American poet and novelist

Lily Augusta Long (1862 - 1927) was an American poet and novelist.

==Early life==
Long was born in 1862 in St. Paul, Minnesota. She decided to become a writer when she was 11 years old while her family was living in Oregon. After moving back to St. Paul with her parents, she graduated high school and later took an elective course at the University of Wisconsin. As a student, she submitted verses and sketches to local papers. A few of her poems were published in Unity. In 1887, two of her stories appeared in the magazine Overland and Current.
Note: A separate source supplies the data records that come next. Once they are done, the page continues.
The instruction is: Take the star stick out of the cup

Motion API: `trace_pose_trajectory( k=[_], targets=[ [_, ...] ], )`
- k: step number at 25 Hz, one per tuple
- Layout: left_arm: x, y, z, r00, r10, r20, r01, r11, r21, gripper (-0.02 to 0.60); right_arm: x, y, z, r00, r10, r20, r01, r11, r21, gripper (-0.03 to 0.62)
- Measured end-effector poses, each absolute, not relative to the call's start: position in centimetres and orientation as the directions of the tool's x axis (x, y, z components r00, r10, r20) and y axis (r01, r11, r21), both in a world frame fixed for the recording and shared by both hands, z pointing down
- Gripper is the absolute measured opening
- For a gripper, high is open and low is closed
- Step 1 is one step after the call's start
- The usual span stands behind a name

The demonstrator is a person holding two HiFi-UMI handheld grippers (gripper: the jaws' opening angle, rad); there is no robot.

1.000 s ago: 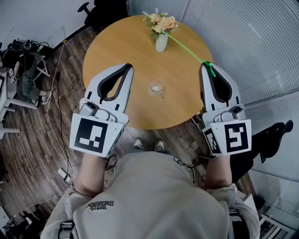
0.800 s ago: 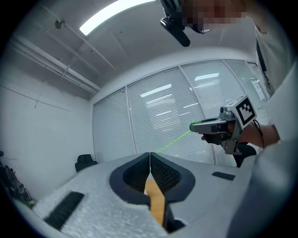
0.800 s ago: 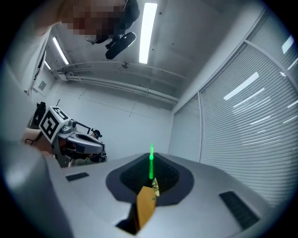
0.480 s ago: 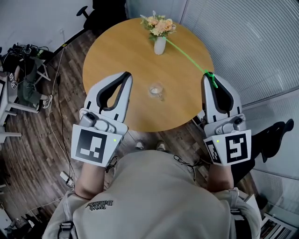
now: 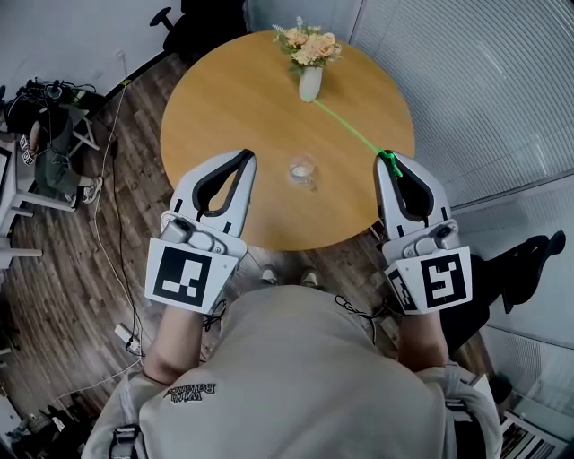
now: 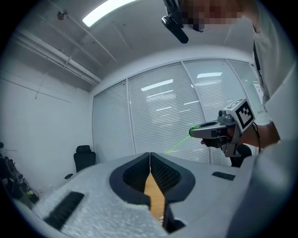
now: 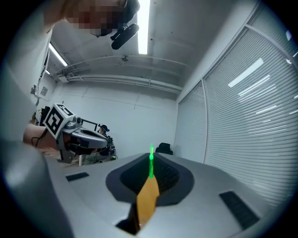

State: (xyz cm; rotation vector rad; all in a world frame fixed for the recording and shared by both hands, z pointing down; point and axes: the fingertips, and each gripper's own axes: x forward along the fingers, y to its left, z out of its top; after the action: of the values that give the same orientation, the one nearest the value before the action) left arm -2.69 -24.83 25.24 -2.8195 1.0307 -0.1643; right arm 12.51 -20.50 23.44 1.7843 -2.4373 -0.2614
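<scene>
A thin green star stick [image 5: 348,128] is out of the cup and hangs over the round wooden table [image 5: 224,99]. My right gripper [image 5: 386,160] is shut on its bushier end, and the thin shaft slants away toward the flower vase [image 5: 310,82]. In the right gripper view the green stick [image 7: 151,165] rises between the closed jaws of the right gripper [image 7: 151,160]. The small clear glass cup [image 5: 302,170] stands on the table between both grippers, apart from each. My left gripper [image 5: 244,157] is shut with nothing in it, left of the cup; the left gripper [image 6: 150,155] shows closed jaws.
A white vase with pale flowers stands at the table's far side. A black office chair [image 5: 184,18] sits beyond the table. Cables and gear [image 5: 45,134] lie on the wooden floor at the left. Window blinds [image 5: 484,81] run along the right.
The right gripper has drawn back toward the person and a little left, carrying the stick. The left gripper has also pulled back slightly. The cup has not moved.
</scene>
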Motion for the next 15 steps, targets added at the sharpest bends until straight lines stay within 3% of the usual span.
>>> trace_pose_trajectory(
  k=[15],
  targets=[
    [-3.1,-24.1,25.7,0.755,-0.652,0.071,-0.636,-0.755,-0.161,0.025,11.2,-19.9,24.3,-0.327,-0.945,0.013,-0.922,0.322,0.217,0.038]
  ],
)
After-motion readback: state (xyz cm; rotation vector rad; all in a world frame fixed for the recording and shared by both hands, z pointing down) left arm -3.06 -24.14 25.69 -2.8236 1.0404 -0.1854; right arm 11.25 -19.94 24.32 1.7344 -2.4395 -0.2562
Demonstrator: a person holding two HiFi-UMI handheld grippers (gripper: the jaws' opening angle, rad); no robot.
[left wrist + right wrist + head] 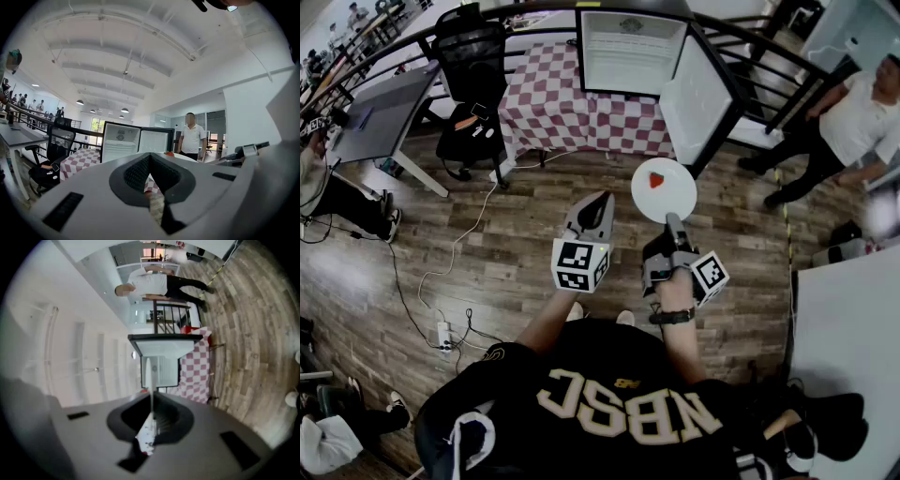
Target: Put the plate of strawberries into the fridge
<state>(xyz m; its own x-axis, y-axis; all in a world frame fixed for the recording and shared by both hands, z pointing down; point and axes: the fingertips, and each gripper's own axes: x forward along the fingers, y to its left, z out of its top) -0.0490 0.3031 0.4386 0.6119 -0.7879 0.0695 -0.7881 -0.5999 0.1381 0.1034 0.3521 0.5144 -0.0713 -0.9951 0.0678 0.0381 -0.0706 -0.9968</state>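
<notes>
In the head view my right gripper [673, 221] is shut on the near rim of a white plate [664, 190] that carries one red strawberry [656, 180]. The right gripper view shows that plate [148, 376] edge-on, pinched between the jaws of the right gripper [151, 405]. Ahead stands a small fridge [628, 49] with its door [698, 94] swung open to the right. My left gripper [602, 202] hangs beside the plate, on its left, shut and holding nothing. From the left gripper [150, 162] I see the fridge [121, 140] and the plate's rim [180, 157].
The fridge sits on a table with a red-checked cloth [548, 103]. A black office chair [473, 66] and a grey desk [380, 112] stand to the left. A person in a white shirt [853, 117] stands at the right. Cables [441, 281] run across the wooden floor.
</notes>
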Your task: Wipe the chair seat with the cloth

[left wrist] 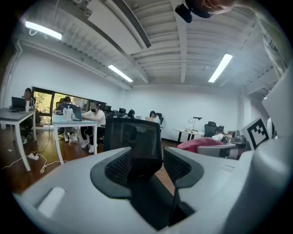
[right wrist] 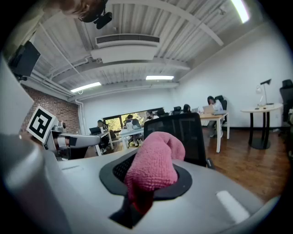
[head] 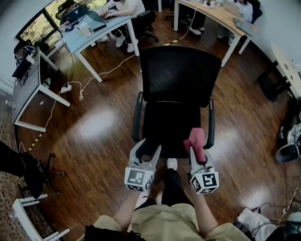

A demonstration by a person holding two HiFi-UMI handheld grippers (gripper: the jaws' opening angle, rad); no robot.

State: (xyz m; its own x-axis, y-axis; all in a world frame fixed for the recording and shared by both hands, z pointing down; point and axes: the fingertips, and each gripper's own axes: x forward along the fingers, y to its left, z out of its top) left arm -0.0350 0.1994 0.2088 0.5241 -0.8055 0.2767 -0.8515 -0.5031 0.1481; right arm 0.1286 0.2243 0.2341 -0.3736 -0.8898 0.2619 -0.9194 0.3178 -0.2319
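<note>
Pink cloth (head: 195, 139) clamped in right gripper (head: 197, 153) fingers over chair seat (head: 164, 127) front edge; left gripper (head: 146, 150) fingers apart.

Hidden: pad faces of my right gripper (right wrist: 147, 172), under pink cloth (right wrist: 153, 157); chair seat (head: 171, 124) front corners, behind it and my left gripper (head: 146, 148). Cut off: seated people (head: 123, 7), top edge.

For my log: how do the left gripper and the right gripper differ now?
The left gripper has its jaws apart; the right gripper is shut. The left gripper holds nothing; the right gripper holds the pink cloth. Both are near the front of the chair seat.
</note>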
Long edited and contributed to Women's Record.

==Career==
Long wrote short stories and poems for Harper's Weekly. Under the pseudonym Roman Doubleday, she wrote pulp mysteries for The Popular Magazine and novels. In a review from The Brooklyn Daily Eagle of The Hemlock Avenue Mystery, F. Dana Reid wrote, "Roman Doubleday's new story, The Hemlock Avenue Mystery presents and excellent example of a skillfully constructed mystery romance, where the denouement is so successfully concealed that the reader will have no solution of the puzzle before the time arrives for the revealing flash of the limelight". A review in The Boston Globe said, "Roman Doubleday has the ability to crate character, a talent that adds greatly to this kind of fiction".

==Death==
Long died on September 8, 1927, in St. Paul.